Expert: Canadians seeking closure are finally holding funerals delayed by COVID-19

Published: 22 June 2022

The mandates may be lifted, but COVID-19 continues to shape how families across Canada mourn. Funeral directors say the COVID-19 pandemic has so altered what it means to mourn that it might be a while before there is any community consensus of how and when to have a funeral. While many families feel the time is right to finally mourn, others feel like too much time has passed, and they no longer plan to hold a service. (CBC News)

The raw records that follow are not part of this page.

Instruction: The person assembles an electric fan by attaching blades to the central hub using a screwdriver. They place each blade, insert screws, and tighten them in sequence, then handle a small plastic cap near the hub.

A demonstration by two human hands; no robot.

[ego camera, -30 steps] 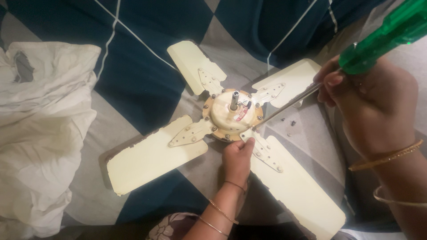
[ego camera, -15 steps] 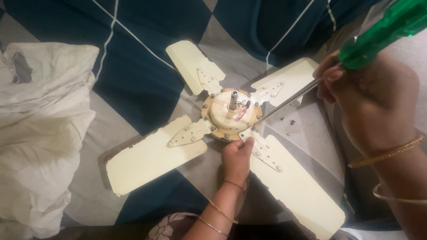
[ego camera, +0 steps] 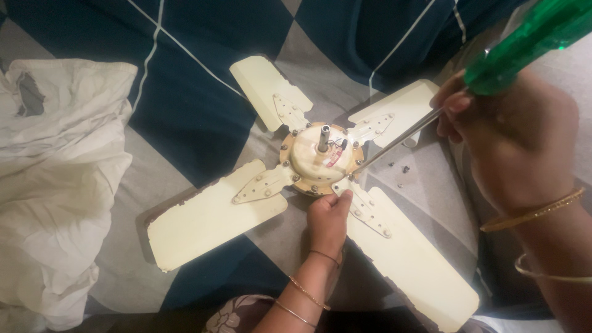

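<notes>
A cream four-bladed ceiling fan [ego camera: 320, 157] lies flat on a blue and grey checked sheet [ego camera: 191, 105], its motor hub and short shaft facing up. My left hand [ego camera: 328, 222] rests at the hub's near edge, thumb pressed on the metal bracket of the lower right blade [ego camera: 407, 259]. My right hand [ego camera: 518, 142] grips a screwdriver [ego camera: 530, 43] with a clear green handle. Its long metal shaft slants down to the left, and the tip meets the hub's right rim near the bracket screws.
Three small loose screws [ego camera: 399, 169] lie on the sheet right of the hub, under the screwdriver shaft. A crumpled white cloth [ego camera: 55, 172] fills the left side. Floral fabric [ego camera: 237, 314] shows at the bottom edge by my left forearm.
My right hand and the green handle have shifted slightly up and left. The screwdriver tip stays at the hub's rim, and my left hand and the fan have hardly moved.
</notes>
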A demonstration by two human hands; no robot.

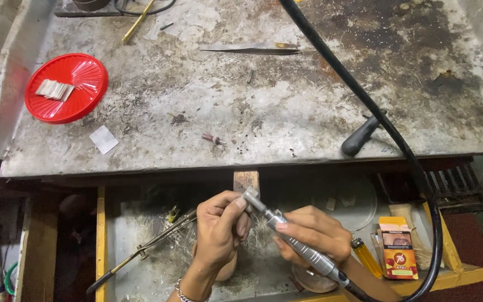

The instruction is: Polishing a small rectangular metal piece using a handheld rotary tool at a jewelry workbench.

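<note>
My right hand (pixel 315 234) grips a silver rotary handpiece (pixel 300 246), whose black flexible shaft (pixel 364 100) runs up over the bench. Its tip points up-left, just below a small wooden bench peg (pixel 246 180). My left hand (pixel 219 229) pinches the tool's tip, or a small piece at it, between thumb and fingers; what lies between the fingertips is hidden. Both hands hover over an open drawer (pixel 141 246) under the worn metal bench top (pixel 264 106).
A red lid (pixel 66 88) with small metal plates sits on the bench's left. One loose plate (pixel 104 139), a small burr (pixel 213 138), tweezers (pixel 250 48) and a black handle (pixel 360 137) lie there too. The drawer holds long tongs (pixel 141 254), a yellow lighter (pixel 365 257) and an orange packet (pixel 398 247).
</note>
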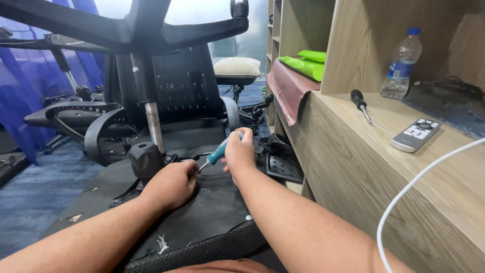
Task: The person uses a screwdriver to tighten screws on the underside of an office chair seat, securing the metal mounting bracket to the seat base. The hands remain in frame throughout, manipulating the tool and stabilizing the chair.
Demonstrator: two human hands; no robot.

Here is an expert from McGill University that can provide comment on this issue:

Mary Ellen Macdonald, Associate Professor, Faculty of Dental Medicine and Oral Health Sciences, Division of Oral Health and Society

While the pandemic has increased the numbers of grievers, it has not fundamentally changed grief. Language suggesting that mourners have ‘paused’ or ‘suspended’ their grieving in the pandemic misrepresents their experiences. Certainly, mourning practices have been interrupted in the pandemic – grief has not. Grief is ongoing; it’s under, in, through our lives. It does not ‘close’ after a funeral. The message that a funeral is needed to ‘un-pause’ grief, or to bring ‘closure,’ reproduces unhelpful messages. Grievers are already surrounded by stigma (e.g., that grief should not be seen in public spaces; that grief should follow linear stages). While honouring the dead and celebrating a life (such as through a funeral or shiva) will always be important, suggesting that a delay ‘suspends’ or puts grief ‘on pause’ is too simplistic to be helpful.”

Mary Ellen Macdonald is a medical anthropologist with postdoctoral training in Pediatric Palliative Care. In addition to her appointment to the Division of Oral Health and Society as part of the Faculty of Dental Medicine and Oral Health Sciences, she is affiliated with the Biomedical Ethics Unit, the Departments of Pediatrics, Oncology and the Ingram School of Nursing. Her main research interests include oral health in vulnerable populations, palliative care and bereavement research, cultural aspects of health and illness with Indigenous communities, and health professions education research.